WHAT NEEDS TO BE DONE:
Apart from the pictures, every entry below should be repeated exactly.

────

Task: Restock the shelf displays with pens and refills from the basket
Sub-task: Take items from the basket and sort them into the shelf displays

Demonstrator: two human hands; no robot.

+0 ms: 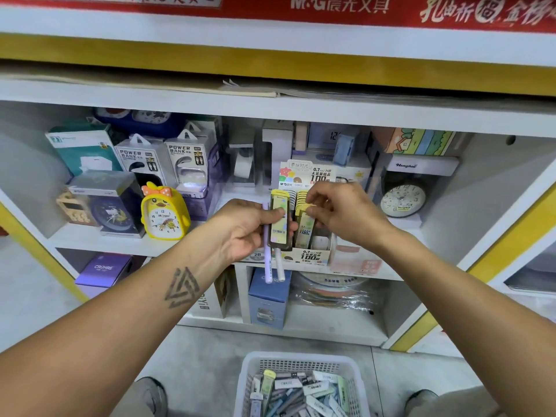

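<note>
Refill packs [278, 222], yellow-topped flat cases with printed labels, are what we are handling at the middle shelf [168, 242] of the white cabinet. Our left hand [249, 228] grips one such pack upright, the thumb pressed across its face and the fingers curled behind it, and the same hand also clasps two slim pens [272, 266], one lilac and one white, whose lower ends hang below the palm. Our right hand [340, 215] is just beside it, its fingertips pinching the yellow top of another refill [305, 228] that stands in the display box [310, 254], a card carton marked 0.7 mm HB that sits at the front edge of the shelf. More yellow-capped packs are lined up in the box behind the one we pinch. The basket [301, 364], white and perforated, stands on the grey floor below, between our shoes, and holds a loose heap of pens and refill cases in grey, white and pale green. To the left on the same shelf stand a yellow duck alarm clock [164, 215] and two power bank boxes [162, 165]; to the right, well apart from our hands, a round dark alarm clock [403, 200] sits under a white box.
</note>
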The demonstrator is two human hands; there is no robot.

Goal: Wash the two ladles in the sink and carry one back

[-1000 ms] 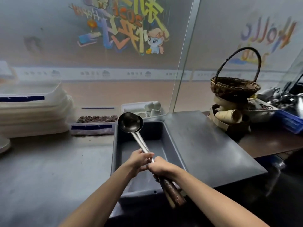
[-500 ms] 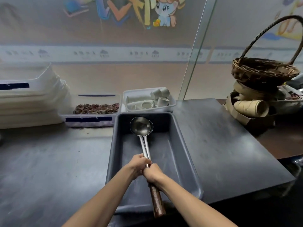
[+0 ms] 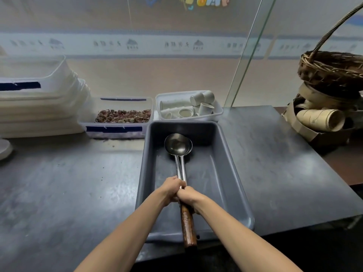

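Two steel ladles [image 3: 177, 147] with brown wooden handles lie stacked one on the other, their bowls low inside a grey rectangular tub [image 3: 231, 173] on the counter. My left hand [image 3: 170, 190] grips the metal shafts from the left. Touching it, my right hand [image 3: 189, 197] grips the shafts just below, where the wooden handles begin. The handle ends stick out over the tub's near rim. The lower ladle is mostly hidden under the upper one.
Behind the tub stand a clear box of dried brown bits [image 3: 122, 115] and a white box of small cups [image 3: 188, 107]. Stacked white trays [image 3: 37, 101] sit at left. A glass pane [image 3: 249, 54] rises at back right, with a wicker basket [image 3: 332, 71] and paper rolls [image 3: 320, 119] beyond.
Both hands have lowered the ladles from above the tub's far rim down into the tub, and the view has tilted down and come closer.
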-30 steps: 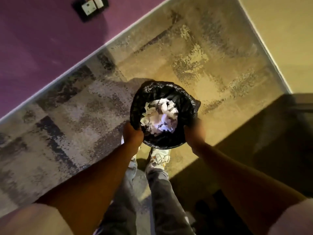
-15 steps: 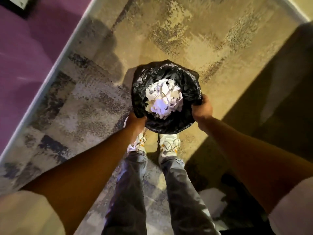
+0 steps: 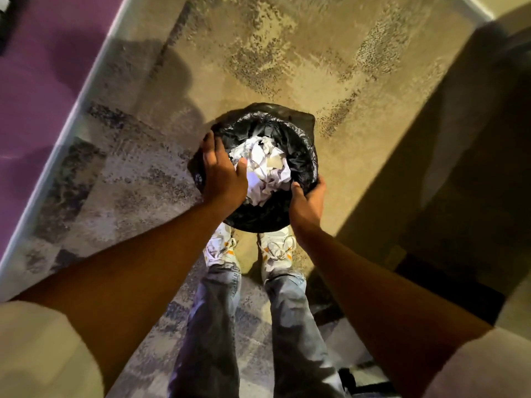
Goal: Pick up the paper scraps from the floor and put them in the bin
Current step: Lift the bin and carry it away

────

YOUR SOLUTION:
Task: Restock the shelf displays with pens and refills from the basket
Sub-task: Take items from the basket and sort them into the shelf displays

Demonstrator: two human hands; no robot.

+0 ms: 

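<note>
Refill packs [278, 222], yellow-topped flat cases with printed labels, are what we are handling at the middle shelf [168, 242] of the white cabinet. Our left hand [249, 228] grips one such pack upright, the thumb pressed across its face and the fingers curled behind it, and the same hand also clasps two slim pens [272, 266], one lilac and one white, whose lower ends hang below the palm. Our right hand [340, 215] is just beside it, its fingertips pinching the yellow top of another refill [305, 228] that stands in the display box [310, 254], a card carton marked 0.7 mm HB that sits at the front edge of the shelf. More yellow-capped packs are lined up in the box behind the one we pinch. The basket [301, 364], white and perforated, stands on the grey floor below, between our shoes, and holds a loose heap of pens and refill cases in grey, white and pale green. To the left on the same shelf stand a yellow duck alarm clock [164, 215] and two power bank boxes [162, 165]; to the right, well apart from our hands, a round dark alarm clock [403, 200] sits under a white box.
</note>
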The demonstrator is two human hands; there is no robot.

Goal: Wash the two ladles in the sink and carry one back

[-1000 ms] 
[-500 ms] 
[+0 ms] 

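Two steel ladles [image 3: 177, 147] with brown wooden handles lie stacked one on the other, their bowls low inside a grey rectangular tub [image 3: 231, 173] on the counter. My left hand [image 3: 170, 190] grips the metal shafts from the left. Touching it, my right hand [image 3: 189, 197] grips the shafts just below, where the wooden handles begin. The handle ends stick out over the tub's near rim. The lower ladle is mostly hidden under the upper one.
Behind the tub stand a clear box of dried brown bits [image 3: 122, 115] and a white box of small cups [image 3: 188, 107]. Stacked white trays [image 3: 37, 101] sit at left. A glass pane [image 3: 249, 54] rises at back right, with a wicker basket [image 3: 332, 71] and paper rolls [image 3: 320, 119] beyond.
Both hands have lowered the ladles from above the tub's far rim down into the tub, and the view has tilted down and come closer.
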-30 steps: 
-15 steps: 
+0 steps: 
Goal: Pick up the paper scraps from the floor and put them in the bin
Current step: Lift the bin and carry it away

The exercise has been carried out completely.